Dieser Auffassung des Beschwerdeführers kann nicht gefolgt werden. In der Frage, was unter Betrieb, Teilbetrieb im Sinne des § 6 Z. 9 lit. a EStG 1988 zu verstehen ist, kann zunächst auf die zu § 24 EStG 1988 ergangene Judikatur zu den entsprechenden Veräußerungstatbeständen zurückgegriffen werden. Danach setzt eine Betriebsveräußerung nicht den Verkauf des gesamten Betriebsvermögens, sondern nur die Übereignung der wesentlichen Grundlagen des Betriebes voraus. Die Frage, welche Wirtschaftsgüter die wesentliche Grundlage des Unternehmens bilden, ist in funktionaler Betrachtungsweise nach dem jeweiligen Betriebstypus zu beantworten. Es ist das zu übereignende Unternehmen zu beurteilen. Wie von der belangten Behörde zutreffend ausgeführt wurde, ist als wesentliche Grundlage eines Transportunternehmens der Fuhrpark anzusehen, der dem Betriebsübernehmer die Fortführung des Betriebes ermöglicht (vgl. außer dem von der belangten Behörde zitierten Erkenntnis vom 31. Mai 1983, Zl. 81/14/0058, auch das Erkenntnis vom 20. Juni 1995, Zl. 93/13/0088). Die belangte Behörde ist aufgrund des Vorbringens des Beschwerdeführers im Verfahren zutreffend davon ausgegangen, dass der Fuhrpark der KG an Dritte verkauft wurde und nicht vom Beschwerdeführer in sein Einzelunternehmen unter Fortführung der Buchwerte übernommen worden ist. Soweit der Beschwerdeführer nunmehr in der Beschwerde Gegenteiliges als außer Streit stehend bezeichnet, weicht sein Vorbringen von den unbedenklichen Feststellungen der belangten Behörde ab. Dazu kommt, dass an anderer Stelle der Beschwerde der Beschwerdeführer wiederum selbst von einem Verkauf des Fuhrparkes an Dritte ausgeht.

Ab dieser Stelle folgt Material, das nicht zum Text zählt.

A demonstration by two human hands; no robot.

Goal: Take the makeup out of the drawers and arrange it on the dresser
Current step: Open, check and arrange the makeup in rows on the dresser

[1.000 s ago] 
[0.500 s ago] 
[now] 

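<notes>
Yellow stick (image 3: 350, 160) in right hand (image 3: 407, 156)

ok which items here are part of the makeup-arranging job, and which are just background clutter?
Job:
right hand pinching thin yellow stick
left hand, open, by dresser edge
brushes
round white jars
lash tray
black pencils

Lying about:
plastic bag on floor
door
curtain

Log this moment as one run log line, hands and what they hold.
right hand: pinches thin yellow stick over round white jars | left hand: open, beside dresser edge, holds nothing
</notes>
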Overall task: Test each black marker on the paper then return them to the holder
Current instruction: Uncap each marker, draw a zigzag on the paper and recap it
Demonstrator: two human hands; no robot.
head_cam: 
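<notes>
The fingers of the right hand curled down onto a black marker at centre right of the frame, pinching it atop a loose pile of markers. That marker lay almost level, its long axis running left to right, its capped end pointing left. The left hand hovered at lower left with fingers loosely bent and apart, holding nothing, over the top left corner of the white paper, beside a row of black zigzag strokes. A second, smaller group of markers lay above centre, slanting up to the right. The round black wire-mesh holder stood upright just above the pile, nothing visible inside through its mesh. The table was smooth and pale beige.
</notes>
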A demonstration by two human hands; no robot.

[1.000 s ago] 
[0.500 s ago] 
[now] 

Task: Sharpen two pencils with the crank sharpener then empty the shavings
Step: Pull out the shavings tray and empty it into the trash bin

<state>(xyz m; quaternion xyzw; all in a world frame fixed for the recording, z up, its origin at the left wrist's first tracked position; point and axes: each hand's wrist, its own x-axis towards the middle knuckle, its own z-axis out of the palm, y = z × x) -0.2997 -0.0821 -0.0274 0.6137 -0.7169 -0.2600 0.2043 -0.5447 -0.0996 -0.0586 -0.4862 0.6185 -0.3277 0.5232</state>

Der Beschwerdeführer macht geltend, die belangte Behörde habe keine relevanten Feststellungen über die unentgeltliche Betriebsfortführung getroffen, sodass der angefochtene Bescheid allein aus diesem Grunde mit Rechtswidrigkeit behaftet sei. Die belangte Behörde wäre verpflichtet gewesen, exakte Feststellungen über die Identität der von ihm übernommenen Wirtschaftsgüter zu treffen.

Diese Rüge geht fehl. Wie ausgeführt ist es im Beschwerdefall lediglich von Bedeutung, ob der Beschwerdeführer die wesentlichen Grundlagen des Betriebes der KG übernommen hat und diese wesentlichen Grundlagen im Fuhrpark zu sehen sind. Wie bereits ausgeführt, hat die belangte Behörde zutreffend festgestellt, dass dieser Fuhrpark vom Beschwerdeführer eben nicht übernommen wurde. Damit hat die belangte Behörde die wesentlichen Feststellungen getroffen. Die belangte Behörde hat sich aber auch mit den vom Beschwerdeführer im Rahmen der Berufungsverhandlung behaupteten wesentlichen Wirtschaftsgütern der KG ausführlich auseinander gesetzt und zutreffend beurteilt, dass diese für die Fortführung eines Transportunternehmens keine Bedeutung haben.

Die Beschwerde war daher als unbegründet abzuweisen (§ 42 Abs. 1 VwGG).

Von der Durchführung der beantragten mündlichen Verhandlung konnte gemäß § 39 Abs. 2 Z. 6 VwGG abgesehen werden, weil die Schriftsätze des verwaltungsgerichtlichen Verfahrens und die dem Verwaltungsgerichtshof vorgelegten Akten des Verwaltungsverfahrens erkennen lassen, dass die mündliche Erörterung eine weitere Klärung der Rechtssache nicht erwarten lässt.

Der Ausspruch über den Aufwandersatz gründet sich auf die §§ 47 ff VwGG i.V.m. der Verordnung BGBl. Nr. 416/1994.